Outra interessante inovação é a inversão das fases licitatórias. Hoje, nos procedimentos licitatórios disciplinados pela Lei n.º 8.666/93, primeiro ocorre a habilitação dos concorrentes, verificando-se a sua conformidade com a legislação, para só depois apresentarem-se as propostas, apenas por aqueles licitantes habilitados. Porém, tal rito é extremamente ineficiente[2], razão pela qual o PL, em seu artigo 17, estabeleceu como rito comum a verificação dos requisitos de habilitação após a apresentação das propostas e lances, generalizando o que hoje só acontece no pregão e no regime diferenciado de contratações públicas.

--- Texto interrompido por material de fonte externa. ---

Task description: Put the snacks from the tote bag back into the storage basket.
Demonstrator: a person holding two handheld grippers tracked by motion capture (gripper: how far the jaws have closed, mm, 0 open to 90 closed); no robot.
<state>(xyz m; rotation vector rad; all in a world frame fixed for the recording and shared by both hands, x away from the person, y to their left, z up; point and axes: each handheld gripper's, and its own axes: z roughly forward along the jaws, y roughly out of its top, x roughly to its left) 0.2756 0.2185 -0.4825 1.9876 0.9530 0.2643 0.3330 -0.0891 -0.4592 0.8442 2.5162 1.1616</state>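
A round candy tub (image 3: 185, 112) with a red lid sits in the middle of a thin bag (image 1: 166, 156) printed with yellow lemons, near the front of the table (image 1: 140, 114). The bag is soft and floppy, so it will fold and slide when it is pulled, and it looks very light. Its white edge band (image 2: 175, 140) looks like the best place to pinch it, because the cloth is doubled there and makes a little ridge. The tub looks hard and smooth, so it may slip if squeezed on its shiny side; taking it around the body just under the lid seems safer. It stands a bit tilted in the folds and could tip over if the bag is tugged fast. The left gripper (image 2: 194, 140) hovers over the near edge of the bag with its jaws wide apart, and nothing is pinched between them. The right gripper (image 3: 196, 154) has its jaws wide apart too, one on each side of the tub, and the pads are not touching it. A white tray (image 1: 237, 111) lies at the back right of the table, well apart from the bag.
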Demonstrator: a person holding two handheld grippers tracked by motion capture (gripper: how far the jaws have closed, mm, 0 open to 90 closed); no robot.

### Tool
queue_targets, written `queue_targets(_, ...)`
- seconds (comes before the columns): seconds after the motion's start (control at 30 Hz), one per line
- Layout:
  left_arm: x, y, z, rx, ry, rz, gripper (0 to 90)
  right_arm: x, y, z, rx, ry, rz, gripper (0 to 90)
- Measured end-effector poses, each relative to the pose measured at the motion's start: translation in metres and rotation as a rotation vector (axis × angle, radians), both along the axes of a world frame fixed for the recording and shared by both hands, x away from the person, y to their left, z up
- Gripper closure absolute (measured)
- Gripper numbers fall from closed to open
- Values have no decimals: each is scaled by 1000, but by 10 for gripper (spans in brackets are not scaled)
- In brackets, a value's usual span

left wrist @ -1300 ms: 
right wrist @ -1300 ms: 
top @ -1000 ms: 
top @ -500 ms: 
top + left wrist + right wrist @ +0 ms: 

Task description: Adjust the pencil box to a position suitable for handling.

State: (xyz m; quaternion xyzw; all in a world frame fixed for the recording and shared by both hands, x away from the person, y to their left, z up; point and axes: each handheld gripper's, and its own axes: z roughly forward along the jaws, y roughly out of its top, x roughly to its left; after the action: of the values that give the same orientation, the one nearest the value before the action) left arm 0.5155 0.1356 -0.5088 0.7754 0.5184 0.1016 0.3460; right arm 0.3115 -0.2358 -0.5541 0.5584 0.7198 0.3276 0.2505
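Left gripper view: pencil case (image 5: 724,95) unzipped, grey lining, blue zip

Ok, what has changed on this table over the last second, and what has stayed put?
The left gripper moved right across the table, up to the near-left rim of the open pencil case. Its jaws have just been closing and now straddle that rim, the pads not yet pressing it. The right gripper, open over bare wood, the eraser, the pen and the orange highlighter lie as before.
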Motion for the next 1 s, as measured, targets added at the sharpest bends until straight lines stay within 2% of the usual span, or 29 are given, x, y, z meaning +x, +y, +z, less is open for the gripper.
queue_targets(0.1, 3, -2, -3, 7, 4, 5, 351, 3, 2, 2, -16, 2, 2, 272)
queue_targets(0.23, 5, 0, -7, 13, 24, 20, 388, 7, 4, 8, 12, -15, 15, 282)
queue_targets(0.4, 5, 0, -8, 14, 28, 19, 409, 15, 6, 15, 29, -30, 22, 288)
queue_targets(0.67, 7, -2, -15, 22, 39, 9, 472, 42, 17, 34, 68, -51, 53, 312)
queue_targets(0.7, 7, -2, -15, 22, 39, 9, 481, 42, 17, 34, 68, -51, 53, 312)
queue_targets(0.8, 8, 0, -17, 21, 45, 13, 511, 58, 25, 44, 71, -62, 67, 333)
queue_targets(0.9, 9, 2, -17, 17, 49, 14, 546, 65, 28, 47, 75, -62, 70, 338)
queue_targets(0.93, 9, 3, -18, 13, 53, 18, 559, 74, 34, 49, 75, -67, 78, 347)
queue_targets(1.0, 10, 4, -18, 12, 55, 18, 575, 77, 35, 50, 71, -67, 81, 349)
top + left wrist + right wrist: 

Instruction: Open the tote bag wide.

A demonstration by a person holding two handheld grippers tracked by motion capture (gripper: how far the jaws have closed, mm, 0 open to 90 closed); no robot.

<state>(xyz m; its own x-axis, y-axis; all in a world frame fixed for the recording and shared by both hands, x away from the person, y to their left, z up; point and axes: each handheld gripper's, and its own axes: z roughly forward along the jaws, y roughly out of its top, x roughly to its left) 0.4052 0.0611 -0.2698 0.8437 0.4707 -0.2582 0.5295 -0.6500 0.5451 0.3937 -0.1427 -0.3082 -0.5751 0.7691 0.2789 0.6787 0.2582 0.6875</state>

O PL traz ainda alterações relativas à apresentação de seguro-garantia que podem ter impacto econômico direto sobre os agentes privados, devendo ser conhecidas desde já por esses. Isto porque o legislador tomou a decisão de ampliar o limite do valor do seguro-garantia a ser exigido dos licitantes. Para as obras, serviços e fornecimentos ordinários, foi mantido o limite de 5% do valor do contrato, mas permitida sua majoração para 10%, desde que previamente justificada por análise de complexidade técnica. Porém, para as obras, serviços e fornecimentos de grande vulto, o limite legal foi ampliado de 10% para 30% do valor do contrato. Tais mudanças estão positivadas nos artigos 97 e 98 do PL.
Depois, o PL vem tornar o desenvolvimento de programa de integridade algo de extrema relevância para os agentes econômicos que pretendam contratar com a Administração Pública, principalmente aqueles que são licitantes habituais. Isto porque a implantação de programa de integridade será obrigatória para o licitante vencedor nos contratos de obras, serviços e fornecimentos de grande vulto, como estipulado pelo artigo 25, §4.º, do PL; sendo que a sua implantação prévia à contratação constituirá critério de desempate, inclusive naqueles contratos em que não seja obrigatória, como decorre do artigo 59, IV, do PL.
Além destas, é possível ainda enumerar diversas outras novidades do PL: os contratos de obras, por exemplo, poderão ser executados em regime de contratação integrada ou semi-integrada, o que era proibido nos procedimentos licitatórios disciplinados pela Lei n.º 8.666/93; é também previsto um novo regime de execução de obras e serviços de engenharia, o fornecimento e prestação de serviço associado, em que o executor do projeto terá o dever de operar o equipamento, prezando pela sua manutenção, por prazo determinado; é ainda expressamente admitida a arbitragem como meio de solução de conflitos… Enfim, são inúmeras as novidades, tornando-se necessário que tantos os entes públicos licitantes, bem como os agentes privados que pretendem contratar com a Administração Pública, debrucem-se com atenção sobre aquele que deverá ser o novo marco legal dos procedimentos licitatórios nacionais.
Ednaldo Ferreira
[1] Para uma introdução ao regramento do instituto no direito Europeu: GONÇALVES, Pedro Costa. Direito dos Contratos Públicos. Coimbra: Almedina, 2018, pp. 565-567.
[2] GARCIA, Flávio Amaral; MOREIRA, Egon Bockmann. O projeto de nova lei de licitações brasileira e alguns de seus desafios. In Revista de Contratos Públicos, n.º21, setembro, 2019, pp. 40-41.